User:Olso5610/sandbox
Summary
[edit]TMEM260 is a human gene encoding a transmembrane protein of uncharacterized function. TMEM260 is conserved in primates, other mammals, birds, reptiles, and fish. The gene contains a domain, DUF2723, conserved in bacteria and contains ten transmembrane regions.
Gene
[edit]TMEM260 is located on chromosome 14 on the q arm at 22.3. It begins at 56,955,072bp from pter and ends at 57,117,324bp pter. The encoded protein is 4,278bp long and 707 amino acids. Aliases include C14orf101, FLJ20392 (clone), and UPF0679 protein C14orf101.
Other genes in the neighborhood of TMEM260 include OTX2, PELI2, RPL36A1 a ribosomal protein, and LINC00520 a long intergenic non-protein coding RNA.
Homology
[edit]Orthologs of TMEM260 are found mainly in primates and other mammals such as the elephant and domestic dog. Homologs were identified in reptiles, birds,and fish. no orthologs were identified in invertebrates or drosophila. There are no paralogs of TMEM260. The 3'UTR especially was shown to be conserved.
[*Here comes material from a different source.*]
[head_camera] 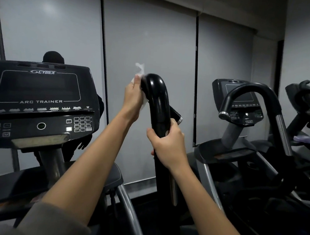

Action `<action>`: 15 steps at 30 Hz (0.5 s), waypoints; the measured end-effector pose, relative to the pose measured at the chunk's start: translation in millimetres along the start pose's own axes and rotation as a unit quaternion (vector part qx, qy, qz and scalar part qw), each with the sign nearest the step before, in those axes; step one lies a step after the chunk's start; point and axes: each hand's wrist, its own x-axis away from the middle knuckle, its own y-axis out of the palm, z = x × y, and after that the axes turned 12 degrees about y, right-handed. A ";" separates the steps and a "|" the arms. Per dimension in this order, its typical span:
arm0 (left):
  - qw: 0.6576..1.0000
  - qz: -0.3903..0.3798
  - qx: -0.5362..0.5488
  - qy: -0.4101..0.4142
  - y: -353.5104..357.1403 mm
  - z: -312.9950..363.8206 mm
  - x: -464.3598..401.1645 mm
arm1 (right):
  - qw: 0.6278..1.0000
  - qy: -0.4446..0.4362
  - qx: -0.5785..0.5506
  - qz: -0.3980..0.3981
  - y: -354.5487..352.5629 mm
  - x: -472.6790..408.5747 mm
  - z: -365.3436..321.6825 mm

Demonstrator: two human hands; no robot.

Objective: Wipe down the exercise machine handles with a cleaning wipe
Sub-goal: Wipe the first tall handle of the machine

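A glossy black curved handle point(158, 101) of the arc trainer rises in the middle of the view. My left hand point(133, 94) presses a white cleaning wipe point(140, 70) against the left side of the handle's upper bend; a corner of the wipe sticks up above my fingers. My right hand point(168, 145) grips the handle's straight shaft lower down. Behind the shaft a short side grip with a metal end cap point(177, 117) pokes out to the right.
The machine's console point(38, 98), marked Cybex Arc Trainer, fills the left. A second machine with a looped black handle point(251, 98) and its own console point(241, 97) stands at right. Grey blinds point(149, 34) cover the wall ahead. A dark figure point(53, 58) shows behind the console.
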 end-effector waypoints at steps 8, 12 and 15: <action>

The 5'UTR was only conserved in primates.
In the protein sequence, Valine 174, Threonine 313, and Serine 566 were all found to be unique to humans.
Protein
[edit]Primary Sequence
[edit]Using the program AceView[1] , 13 splice variants were identified to make proteins other than TMEM260. None are experimentally confirmed. AceView also concluded that TMEM260 was produced at 2.2 times the avergage in comparison to the splice variants.
Post-Translational Modifications
[edit]In comparison to normal proteins, TMEM260 is pretty insignificant. 22 phosphorylation sites were identified with NetPhos[2] : 14 Serines, 3 Threonines, 5 Tyrosines. NetNGlyc[3] predicted four glycosylated asparagines; found at positions 318, 407, 535, 568. Only one acetylation site, with a score of 0.513, was identified at amino acid 2.
Secondary Structure
[edit]TMEM260 was identified to have mainly an α-helix secondary structure with few and small β-sheets using the PSIPRED[4] server.
3° and 4° Structure
[edit]Using PHYRE2[5], similarly structure protein were found. Ranging from amino acids 19-441, PHYRE2 provided an oligosaccharyltransferase protein with 99.4% confidence. Another similar protein structure was found for amino acids 614-696. It was identified to be a tetratricopeptide repeat with a 51.3% confidence.
Expression
[edit]Attributed by multiple expression maps, TMEM260 is expressed at fairly high levels throughout the body; averaging around the 70 percentile. Expression in current studies is associated with genes in the neighborhood, such as OTX2.
Biochemistry and Function
[edit]Interacting Proteins
[edit]Currently no proteins have been identified and confirmed to interact with TMEM260.
Clinical Significance
[edit]Altered expression of TMEM260 has been found in studies of medulloblastomas [6] and ovarian carcinomas.[7] However, no single mutation or set of mutations has been linked to any specific disease at the present.
References
[edit]- ^ Thierry-Mieg, D. and Thierry-Mieg J. "AceView: a comprehensive cDNA-supported gene and transcripts annotation". Genome Bioloy.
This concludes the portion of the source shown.